Quisiera eternizarme
en el calor de una tarde a la que no le importo,
disolverme en el canto de las cigarras,
no resucitar para el salario
el domingo de resurrección.
Sudario sudado,
babas de los sueños
amontonados en la bodega de la cabeza,
poemas sin comenzarse,
proyectos de extraordinarias abyecciones sin salir de sus cartuchos.
—¡Qué juegos artificiales
alumbrarían si mis pecados ardieran!
Este es el último día de vida que nos es dado.
Desperdícialo, perezoso.
Mañana tu tiempo
será del diablo
y sus facturas te llegarán como dardos en los ojos.
Babea la ancha sábana de la vida,
mientras das otra vuelta
en el infinito tamaño king size.
Ronca hasta que despierten las estrellas,
mientras que la agonía
del día laboral crece
como una infección bochornosa,
como una mala palabra dicha por Dios en tu cara.
Así sea.

De la noche triste

Luis Alvarenga
I
Para Álvaro Menén Desleal

Esta tarde lloramos amargamente sobre la madera hecha añicos de las naves en la playa. Le hemos robado su tesoro más valioso a aquel anciano aún concupiscente y bueno, que nos convidó a beber de sus licores ingleses, crípticos como una máscara de tortura medieval. El desahucio nos llega a través del correo de las cuatro de la tarde. Todas las cartas hoy tienen la marca de la decrepitud: lo sabemos por el rondar incesante de las auras tiñosas. Todas, incluso la de la amante que convalece todavía de una caída desde el armario que propiciamos, cuando le dijimos que mataríamos al gato si seguía haciendo calor.

II

Una mujer se saltamontiza con vil celeridad. Ha quitádose los zapatos rojos, los de tacón mal desgastado como todo calzado de chica pie plano. Tú te has abierto una herida en el pecho. Creo que rayabas cebolla mientras fingías dirigir una orquesta ficticia con la mano que agarraba el cuchillo. Es verano, Semana Santa, para ser más preciso. No es necesario que la mujer me muestre, con cerril insistencia, el cuerpo exangüe de un coralillo para que yo lo recuerde.

III

Para Guillermo Avelar, amigo

Hoy no fue especialmente un buen día.
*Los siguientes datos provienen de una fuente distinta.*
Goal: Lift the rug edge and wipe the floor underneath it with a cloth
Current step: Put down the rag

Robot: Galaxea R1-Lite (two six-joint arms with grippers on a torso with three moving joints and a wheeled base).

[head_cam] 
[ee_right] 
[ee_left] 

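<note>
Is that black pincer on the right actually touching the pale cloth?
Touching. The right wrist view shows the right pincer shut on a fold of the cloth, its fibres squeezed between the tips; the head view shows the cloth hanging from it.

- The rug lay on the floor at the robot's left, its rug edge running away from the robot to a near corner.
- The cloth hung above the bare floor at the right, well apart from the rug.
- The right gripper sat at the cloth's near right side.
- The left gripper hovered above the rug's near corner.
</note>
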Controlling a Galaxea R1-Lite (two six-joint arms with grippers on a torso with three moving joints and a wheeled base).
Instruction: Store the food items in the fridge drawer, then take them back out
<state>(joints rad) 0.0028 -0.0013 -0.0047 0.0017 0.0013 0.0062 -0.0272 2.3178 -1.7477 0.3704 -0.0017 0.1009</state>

Nos aterramos con los peces de colores que nos miran desde su pequeño coto de cristal como si fuéramos bestias raras o vulgares adornos. Por eso fui el que soy, amigos. No habréis de temerme si levanto la cabeza y os miro. (Odio cuando el autobús está lleno y todos evitan sentarse a mi lado). No creáis viejas fábulas que equiparan mis ojos con los lentes de las cámaras en aquello de que ambos roban algo del alma de lo que están observando. Solo intento fijar cada detalle en el interior de mis pupilas. No se confundan. Es ahí, y no en el mundo de ustedes, donde cada bello instante queda petrificado para siempre.

(Libro del sábado, 2001)

Quiero saber si la marea convocada

Luis Alvarenga

Quiero saber si la marea convocada
será más tarde pozo afortunado de la sed
o sorbo cálido de la arena.
Porque soy el de deshoras aturdidas por tanta imprecación y horóscopo
a quien de tan ruin tan solo una flor basta
para dejarlo enrostrando la risa al rostro de la risa.
Ausculto con la señal temida
con el minúsculo incendio de la cera
otros rostros otros rastros
temiendo amanecer con las manos perdidas
con el dibujo de breves humedades
y marcas abolidas de abolengos al desagüe.